- [Try it]: What you should output is the data below, unchanged in every character.

- [Source material]:
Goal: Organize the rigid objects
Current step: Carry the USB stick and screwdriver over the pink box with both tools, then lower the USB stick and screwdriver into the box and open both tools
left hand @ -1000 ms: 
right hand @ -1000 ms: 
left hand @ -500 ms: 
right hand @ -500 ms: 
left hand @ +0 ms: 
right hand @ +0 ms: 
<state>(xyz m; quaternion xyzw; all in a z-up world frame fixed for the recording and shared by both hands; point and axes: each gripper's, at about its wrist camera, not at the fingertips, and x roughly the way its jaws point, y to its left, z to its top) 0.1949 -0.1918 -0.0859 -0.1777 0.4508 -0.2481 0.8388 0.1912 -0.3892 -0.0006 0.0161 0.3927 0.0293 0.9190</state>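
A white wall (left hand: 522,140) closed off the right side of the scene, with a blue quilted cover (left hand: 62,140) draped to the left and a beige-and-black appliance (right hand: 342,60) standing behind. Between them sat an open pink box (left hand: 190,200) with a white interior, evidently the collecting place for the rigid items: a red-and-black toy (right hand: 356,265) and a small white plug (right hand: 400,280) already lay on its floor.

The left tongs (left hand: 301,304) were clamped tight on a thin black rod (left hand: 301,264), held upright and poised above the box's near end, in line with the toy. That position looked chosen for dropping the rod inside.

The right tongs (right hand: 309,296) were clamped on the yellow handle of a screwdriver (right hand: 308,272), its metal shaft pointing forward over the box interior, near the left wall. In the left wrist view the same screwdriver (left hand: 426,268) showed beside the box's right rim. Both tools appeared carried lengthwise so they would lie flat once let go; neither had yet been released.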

- [Solution]:
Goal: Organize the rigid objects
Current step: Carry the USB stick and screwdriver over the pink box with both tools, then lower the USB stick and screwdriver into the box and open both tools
left hand @ -1000 ms: 
right hand @ -1000 ms: 
left hand @ -500 ms: 
right hand @ -500 ms: 
left hand @ +0 ms: 
right hand @ +0 ms: 
<state>(xyz m; quaternion xyzw; all in a z-up world frame fixed for the recording and shared by both hands; point and axes: each gripper's, at about its wrist camera, not at the fingertips, and x roughly the way its jaws point, y to its left, z to its top) 0.1949 -0.1918 -0.0859 -0.1777 0.4508 -0.2481 0.8388 0.1912 -0.3892 -0.0006 0.0161 0.3927 0.0293 0.9190</state>
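A white wall (left hand: 522,140) closed off the right side of the scene, with a blue quilted cover (left hand: 62,140) draped to the left and a beige-and-black appliance (right hand: 342,60) standing behind. Between them sat an open pink box (left hand: 190,200) with a white interior, evidently the collecting place for the rigid items: a red-and-black toy (right hand: 356,265) and a small white plug (right hand: 400,280) already lay on its floor.

The left tongs (left hand: 301,304) were clamped tight on a thin black rod (left hand: 301,264), held upright and poised above the box's near end, in line with the toy. That position looked chosen for dropping the rod inside.

The right tongs (right hand: 309,296) were clamped on the yellow handle of a screwdriver (right hand: 308,272), its metal shaft pointing forward over the box interior, near the left wall. In the left wrist view the same screwdriver (left hand: 426,268) showed beside the box's right rim. Both tools appeared carried lengthwise so they would lie flat once let go; neither had yet been released.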

That finishes the exercise, with nothing more to add.